No pictures are to be included when the entries below are reproduced exactly.

======== EXCERPTED RECORDS

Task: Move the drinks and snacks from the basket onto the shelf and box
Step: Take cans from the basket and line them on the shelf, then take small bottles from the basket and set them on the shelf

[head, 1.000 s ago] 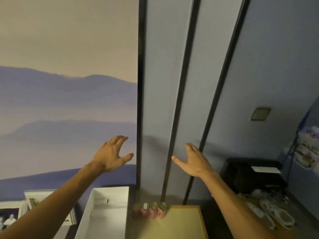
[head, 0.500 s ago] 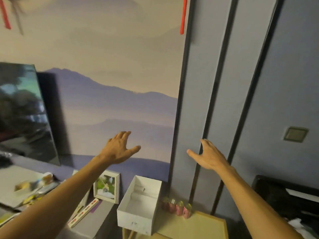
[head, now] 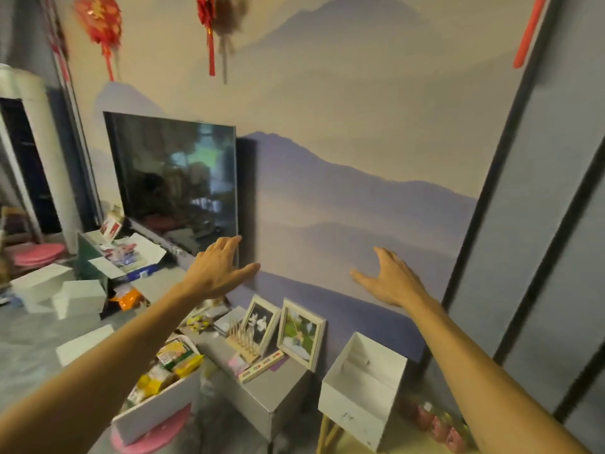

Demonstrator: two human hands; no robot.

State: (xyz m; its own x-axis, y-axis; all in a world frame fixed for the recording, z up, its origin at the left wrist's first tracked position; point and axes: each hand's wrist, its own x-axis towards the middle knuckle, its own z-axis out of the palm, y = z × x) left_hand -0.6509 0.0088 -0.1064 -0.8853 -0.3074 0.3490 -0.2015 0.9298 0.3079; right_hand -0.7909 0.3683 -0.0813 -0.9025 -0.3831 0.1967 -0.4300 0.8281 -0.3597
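Observation:
Both arms reach forward at chest height toward the mural wall. My left hand is spread with straight fingers and holds nothing; it hangs above the snack container. My right hand is likewise spread and holds nothing, above the white box. A white basket full of yellow and green snack packets stands low at the left on a pink stool. An empty white box stands on a wooden table at the lower right. Several pink drink cans line up beside it, partly hidden by my right forearm.
A grey cabinet between basket and box carries two photo frames and small items. A television leans against the wall at left. White boxes and clutter lie on the floor at far left. Red ornaments hang above.
The view has swung left and down: the television, cabinet, snack basket and floor boxes have come into sight. Both hands stay spread and hold nothing, shifted left along the wall.

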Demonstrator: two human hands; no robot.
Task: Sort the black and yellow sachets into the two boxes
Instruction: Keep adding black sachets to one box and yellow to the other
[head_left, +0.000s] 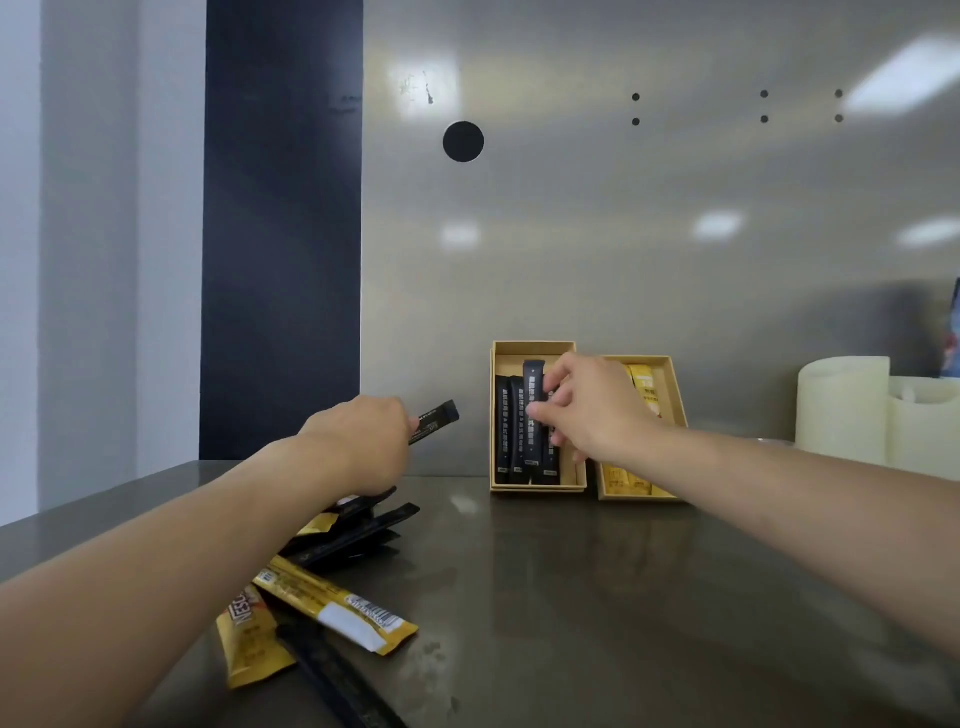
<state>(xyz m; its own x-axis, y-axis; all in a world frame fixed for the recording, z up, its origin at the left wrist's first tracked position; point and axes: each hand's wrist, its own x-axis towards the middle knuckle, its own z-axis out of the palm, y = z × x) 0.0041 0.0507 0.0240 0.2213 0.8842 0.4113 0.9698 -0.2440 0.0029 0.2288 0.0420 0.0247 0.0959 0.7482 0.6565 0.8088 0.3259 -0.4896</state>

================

» RESPONSE AREA:
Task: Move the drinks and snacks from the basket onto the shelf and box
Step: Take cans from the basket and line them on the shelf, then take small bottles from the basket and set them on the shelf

[head, 1.000 s ago] 
[head, 0.500 s ago] 
[head, now] 

Demonstrator: two human hands; no robot.

State: (xyz m; its own x-axis, y-axis; all in a world frame fixed for the recording, z up, its origin at the left wrist's first tracked position; point and axes: each hand's wrist, its own x-axis towards the middle knuckle, its own z-axis out of the palm, y = z × x) left_hand -0.6509 0.0088 -0.1064 -0.8853 -0.3074 0.3490 -0.2015 0.9298 0.3079; right_hand -0.7909 0.3683 -0.0813 -0.9025 -0.3831 0.1967 -0.4300 0.8281 -0.3597
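Observation:
Both arms reach forward at chest height toward the mural wall. My left hand is spread with straight fingers and holds nothing; it hangs above the snack container. My right hand is likewise spread and holds nothing, above the white box. A white basket full of yellow and green snack packets stands low at the left on a pink stool. An empty white box stands on a wooden table at the lower right. Several pink drink cans line up beside it, partly hidden by my right forearm.
A grey cabinet between basket and box carries two photo frames and small items. A television leans against the wall at left. White boxes and clutter lie on the floor at far left. Red ornaments hang above.
The view has swung left and down: the television, cabinet, snack basket and floor boxes have come into sight. Both hands stay spread and hold nothing, shifted left along the wall.
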
Demonstrator: two human hands; no robot.
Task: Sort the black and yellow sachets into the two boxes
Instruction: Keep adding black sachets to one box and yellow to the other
[head_left, +0.000s] 
<state>(xyz m; its own x-axis, y-axis; all in a world frame fixed for the recording, z up, its origin at the left wrist's first tracked position; point and axes: each hand's wrist, its own x-axis towards the middle knuckle, its own z-axis out of the palm, y = z × x) 0.0041 0.0507 0.0240 0.2213 0.8842 0.4113 0.9698 -0.2440 0.0029 0.2288 0.0420 0.0247 0.0959 0.7482 0.6565 0.8088 0.3259 -0.4896</state>

The output is complete.